5 Request Orang Muda Demi Bumi Lebih Bersih
“Suara yang besar dimulai dari yang kecil. Suara aku yang kecil ini tetap dibutuhkan untuk menyuarakan yang lebih kecil lagi di belakangku. Ada suara warga kota yang aku bawa. Dengan kesadaran itu, aku jadi lebih semangat dan yakin bahwa umur bukan patokan untuk menyuarakan sesuatu. So, I just do it,” tegasnya.
Ginanjar menilai, partisipasi orang muda yang bermakna berarti mempertimbangkan suara orang muda, dimulai dari penyusunan rencana, konsultasi, hingga evaluasi. Ia memaparkan, data survei menunjukkan bahwa partisipasi orang muda masih sebatas simbolis. Orang muda hanya menjadi penonton.
“Yang berbicara di panggung masih tetap generasi sebelumnya. Orang muda tidak mendapatkan porsi apa-apa, selain materi untuk post di media sosial. Memang ada perwakilan yang menjadi duta ini atau itu, tapi suaranya tetap tidak didengarkan,” katanya.

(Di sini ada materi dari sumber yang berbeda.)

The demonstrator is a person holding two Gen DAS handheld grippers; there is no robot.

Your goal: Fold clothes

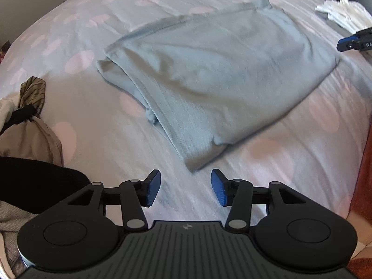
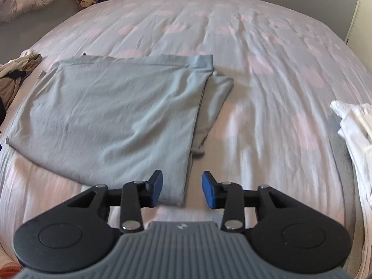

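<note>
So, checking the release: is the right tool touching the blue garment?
Apart. The right wrist view shows the right tool open, its pads clear of the blue garment.

Both my grippers are angled steeply down right now. Left gripper [image 1: 185, 187] has its blue pads spread apart with nothing between them. Right gripper [image 2: 182, 189] is the same deal, jaws apart and not gripping anything.
</note>
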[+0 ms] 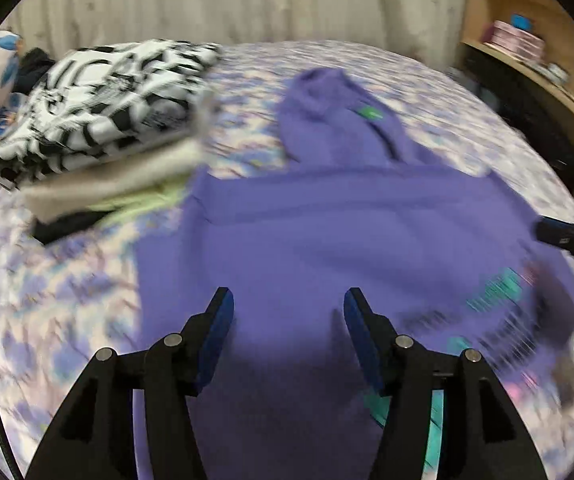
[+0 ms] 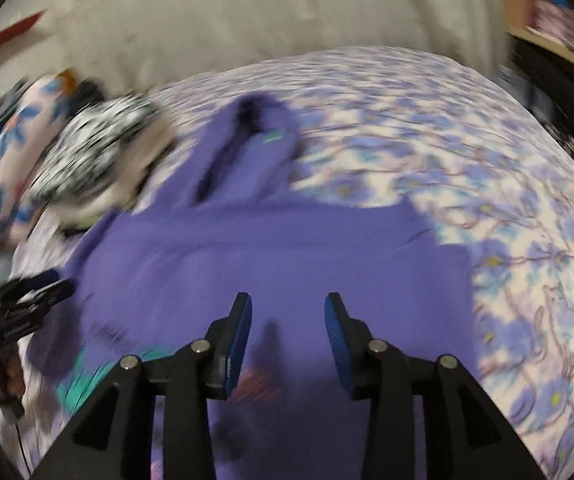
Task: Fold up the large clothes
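I see my left gripper and right gripper both spread, pinching nothing, above the purple hoodie lying flat on the floral bedspread, hood at the far end.

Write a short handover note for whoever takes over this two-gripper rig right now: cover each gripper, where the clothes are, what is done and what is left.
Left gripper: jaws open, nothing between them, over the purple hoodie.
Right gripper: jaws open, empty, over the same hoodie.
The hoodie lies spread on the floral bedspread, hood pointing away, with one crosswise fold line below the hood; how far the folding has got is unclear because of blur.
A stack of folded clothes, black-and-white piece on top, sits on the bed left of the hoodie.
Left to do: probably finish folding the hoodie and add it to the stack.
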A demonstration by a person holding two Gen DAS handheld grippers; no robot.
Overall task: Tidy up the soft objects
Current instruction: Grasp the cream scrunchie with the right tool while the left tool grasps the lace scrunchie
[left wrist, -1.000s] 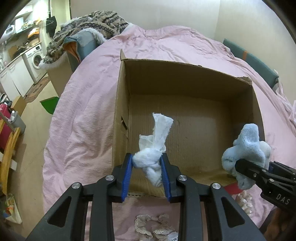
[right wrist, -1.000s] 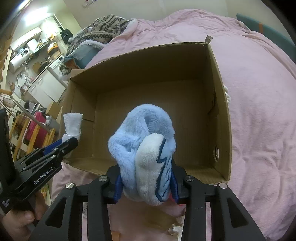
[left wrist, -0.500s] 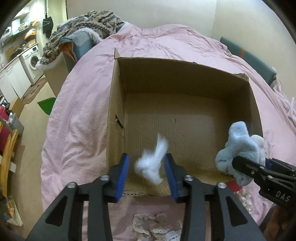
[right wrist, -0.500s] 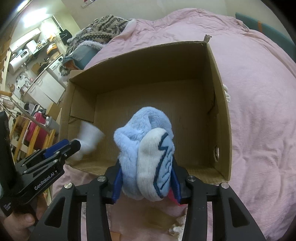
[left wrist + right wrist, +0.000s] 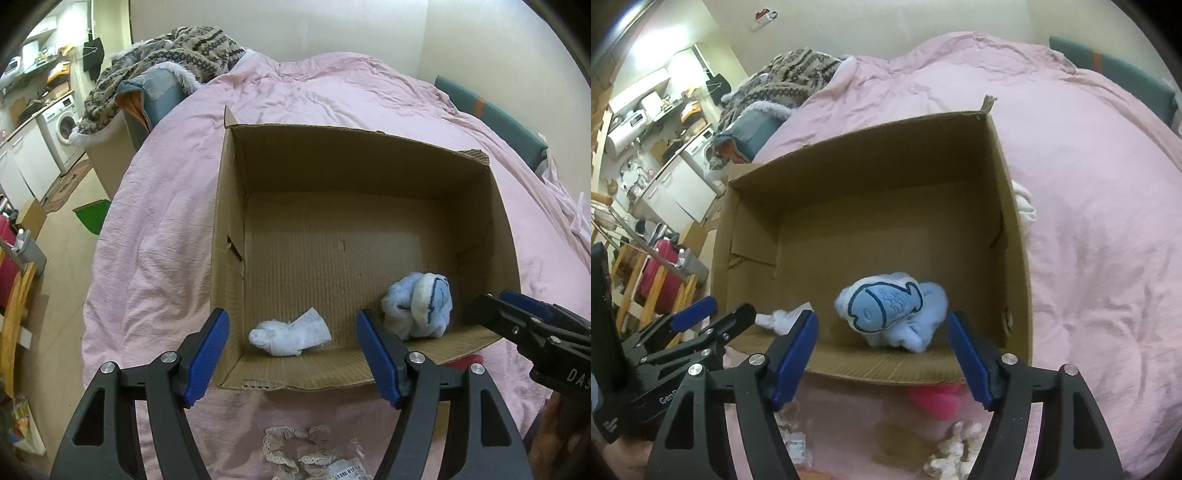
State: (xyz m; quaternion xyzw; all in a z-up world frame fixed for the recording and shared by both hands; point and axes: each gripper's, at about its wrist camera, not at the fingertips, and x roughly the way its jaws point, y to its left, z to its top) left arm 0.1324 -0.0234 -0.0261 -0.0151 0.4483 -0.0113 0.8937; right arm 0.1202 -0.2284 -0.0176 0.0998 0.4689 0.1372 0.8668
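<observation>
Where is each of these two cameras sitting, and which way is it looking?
Left wrist view: rides the left gripper, looking down into the cardboard box; its blue fingers frame a white sock, released as they opened.
Right wrist view: rides the right gripper, looking down at the blue fish sock, also just dropped; a hand shows at the bottom left.
Shared: box, both socks, pink bedspread, each other's gripper.

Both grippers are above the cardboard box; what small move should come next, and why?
Probably draw both back toward the items on the pink bedcover. The left gripper and right gripper have just opened and hold nothing; the white sock and blue fish sock lie in the cardboard box.
</observation>
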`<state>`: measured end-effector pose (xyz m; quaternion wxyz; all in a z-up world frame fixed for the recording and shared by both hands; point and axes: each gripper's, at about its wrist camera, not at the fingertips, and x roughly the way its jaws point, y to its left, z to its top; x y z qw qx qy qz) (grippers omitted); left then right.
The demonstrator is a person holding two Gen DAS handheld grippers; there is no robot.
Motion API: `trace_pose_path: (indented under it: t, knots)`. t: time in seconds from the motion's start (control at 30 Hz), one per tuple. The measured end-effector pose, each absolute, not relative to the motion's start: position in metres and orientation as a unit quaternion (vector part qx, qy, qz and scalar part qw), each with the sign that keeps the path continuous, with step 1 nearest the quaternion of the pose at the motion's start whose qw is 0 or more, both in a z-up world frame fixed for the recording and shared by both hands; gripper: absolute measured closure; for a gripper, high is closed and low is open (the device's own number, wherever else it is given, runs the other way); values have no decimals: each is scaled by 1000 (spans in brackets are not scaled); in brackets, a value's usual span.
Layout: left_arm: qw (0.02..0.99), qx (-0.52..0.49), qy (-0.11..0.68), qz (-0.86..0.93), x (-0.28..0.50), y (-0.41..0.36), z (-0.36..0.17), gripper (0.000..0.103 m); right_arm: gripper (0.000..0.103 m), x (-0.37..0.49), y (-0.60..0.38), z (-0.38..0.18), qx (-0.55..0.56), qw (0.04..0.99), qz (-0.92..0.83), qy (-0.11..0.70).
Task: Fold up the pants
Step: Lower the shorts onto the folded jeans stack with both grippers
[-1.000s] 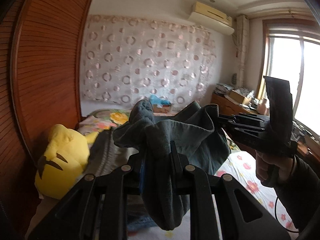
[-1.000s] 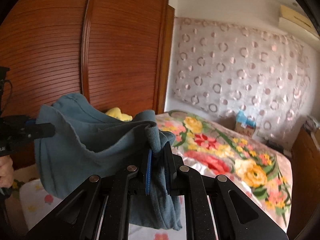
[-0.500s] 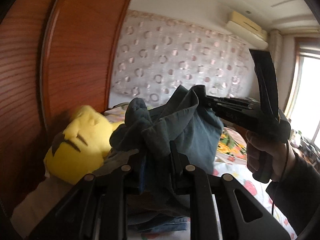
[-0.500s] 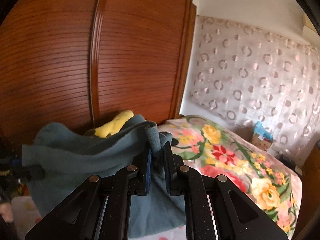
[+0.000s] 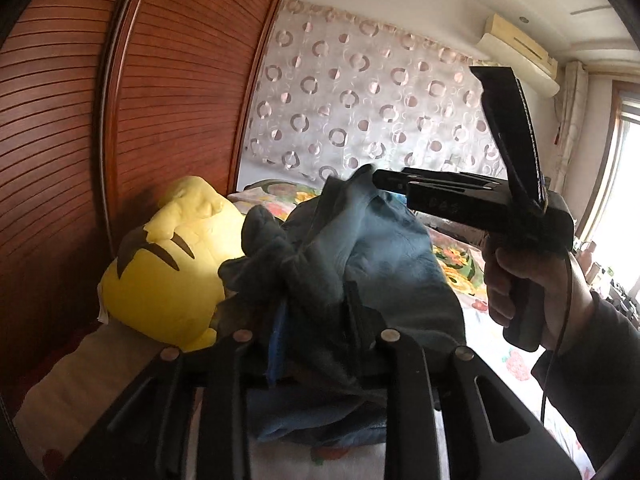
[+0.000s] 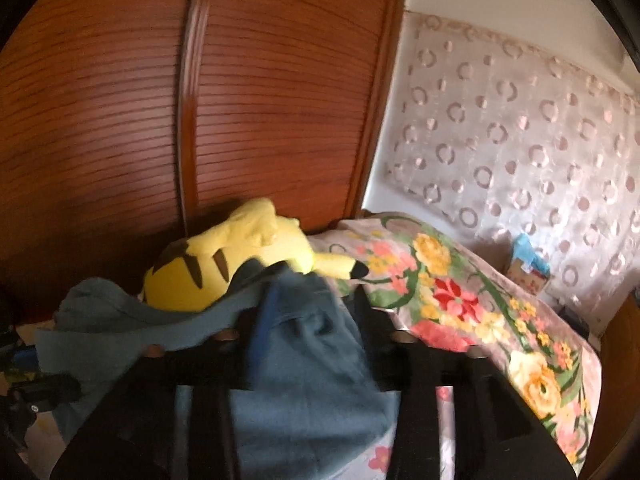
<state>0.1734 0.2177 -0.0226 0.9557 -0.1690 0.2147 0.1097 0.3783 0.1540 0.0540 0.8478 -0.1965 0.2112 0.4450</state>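
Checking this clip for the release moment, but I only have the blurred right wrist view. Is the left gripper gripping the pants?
Observer: Yes. In the left wrist view the pants are bunched between the fingers of the left gripper, whose jaws are opening.
Operator: Seen from outside, is there cloth at the right gripper's tip?
Observer: Yes. The tip of the right gripper sits against a raised fold of the pants, and its jaws are opening too.
Operator: What is holding it?
Observer: A hand in a dark sleeve grips its handle.
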Motion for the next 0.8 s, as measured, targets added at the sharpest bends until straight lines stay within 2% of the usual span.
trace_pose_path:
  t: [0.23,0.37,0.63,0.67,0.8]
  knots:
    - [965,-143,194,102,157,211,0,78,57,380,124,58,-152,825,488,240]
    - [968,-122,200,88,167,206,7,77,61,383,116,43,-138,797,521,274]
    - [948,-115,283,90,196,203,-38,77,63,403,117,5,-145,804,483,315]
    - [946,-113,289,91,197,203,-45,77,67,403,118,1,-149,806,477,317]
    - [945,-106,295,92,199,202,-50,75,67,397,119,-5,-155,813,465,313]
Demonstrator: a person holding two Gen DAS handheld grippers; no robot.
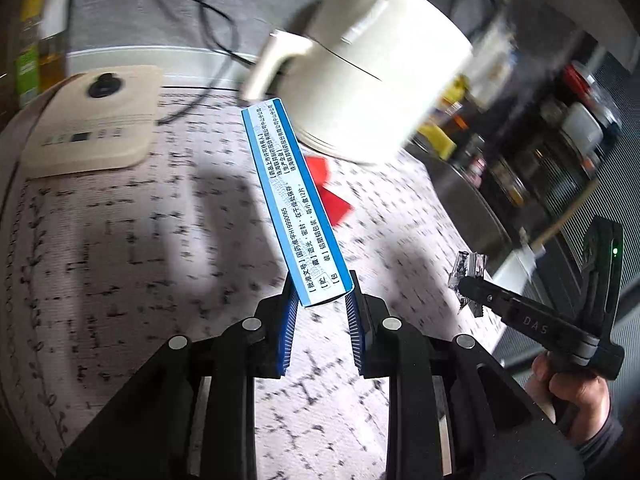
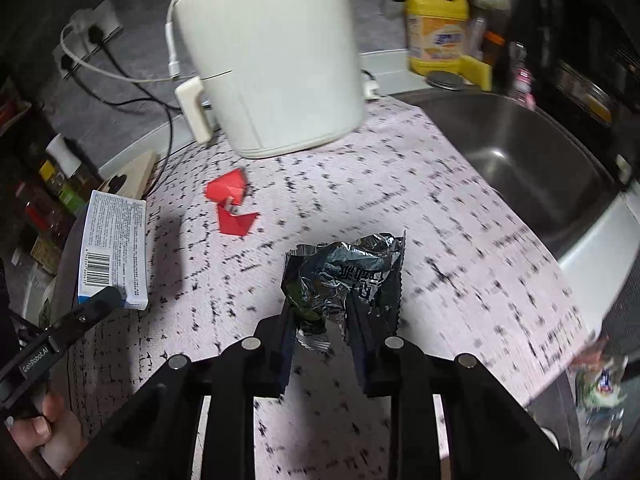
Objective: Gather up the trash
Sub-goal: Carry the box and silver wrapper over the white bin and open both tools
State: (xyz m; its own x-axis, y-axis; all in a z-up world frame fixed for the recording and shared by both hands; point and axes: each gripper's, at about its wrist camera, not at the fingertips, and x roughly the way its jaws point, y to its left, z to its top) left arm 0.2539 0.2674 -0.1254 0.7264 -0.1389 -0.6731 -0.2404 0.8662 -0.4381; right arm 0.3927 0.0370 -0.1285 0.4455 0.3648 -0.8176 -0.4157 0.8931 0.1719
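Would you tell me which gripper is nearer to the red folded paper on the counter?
Left, as best I can judge. The left gripper, holding the blue box, hangs just before the red paper; the right gripper, clamping the foil wrapper, sits further off.

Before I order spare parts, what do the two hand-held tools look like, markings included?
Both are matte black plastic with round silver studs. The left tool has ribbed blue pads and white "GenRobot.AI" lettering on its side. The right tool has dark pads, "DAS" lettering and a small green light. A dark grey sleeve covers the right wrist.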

Terkait hal tersebut, Gispa menyoroti, keterlibatan orang muda memang harus benar-benar diupayakan. Tidak boleh lagi orang muda sekadar menunggu untuk dilibatkan.
“Kita harus mau jemput bola melibatkan diri dalam kegiatan berbau iklim. Sebab, kenyataannya, keterlibatan orang muda selama ini hanya sebentuk tokenism, hanya datang, duduk, dan lihat. Tidak mendapatkan yang lebih.”
Tolong ciptakan kebijakan berkeadilan iklim
Kebijakan yang berkeadilan iklim berarti suatu aturan atau langkah yang diambil untuk menghadapi krisis iklim dibuat dengan adil bagi semua pihak. Jadi, bukan hanya fokus pada masalah lingkungan saja, melainkan juga memikirkan dampaknya terhadap masyarakat, terutama kelompok yang paling rentan.
Ginanjar mencontohkan, pemerintah mulai menjalankan aksi mitigasi untuk menangani krisis iklim. Sayangnya, banyak proses yang hanya mementingkan penurunan emisi. Padahal, itu belum cukup. Keadilan harus ada di dalam setiap proses mitigasi tersebut.
“Ada sejumlah kelompok yang lebih terdampak oleh krisis iklim, sehingga mereka perlu dilibatkan dalam berbagai aksi mitigasi. Misalnya, kelompok disabilitas yang belum mempunyai infrastruktur yang akomodatif untuk evakuasi bencana. Ada pula kelompok nelayan yang terdampak oleh kenaikan permukaan air laut,” kata Ginanjar.
Gispa menekankan, jika RUU Keadilan Iklim dan RUU Masyarakat Adat disahkan, maka masyarakat Papua memiliki legalitas untuk menjaga tanah, laut, dan hutannya. “Pengesahan RUU akan sangat berarti, karena perjuangan keadilan iklim itu tidak bisa hanya bicara soal aksi dan aksi. Harus bicara juga soal kebijakan, karena kebijakan mempunyai daya ikat lebih kuat daripada sekadar aksi.”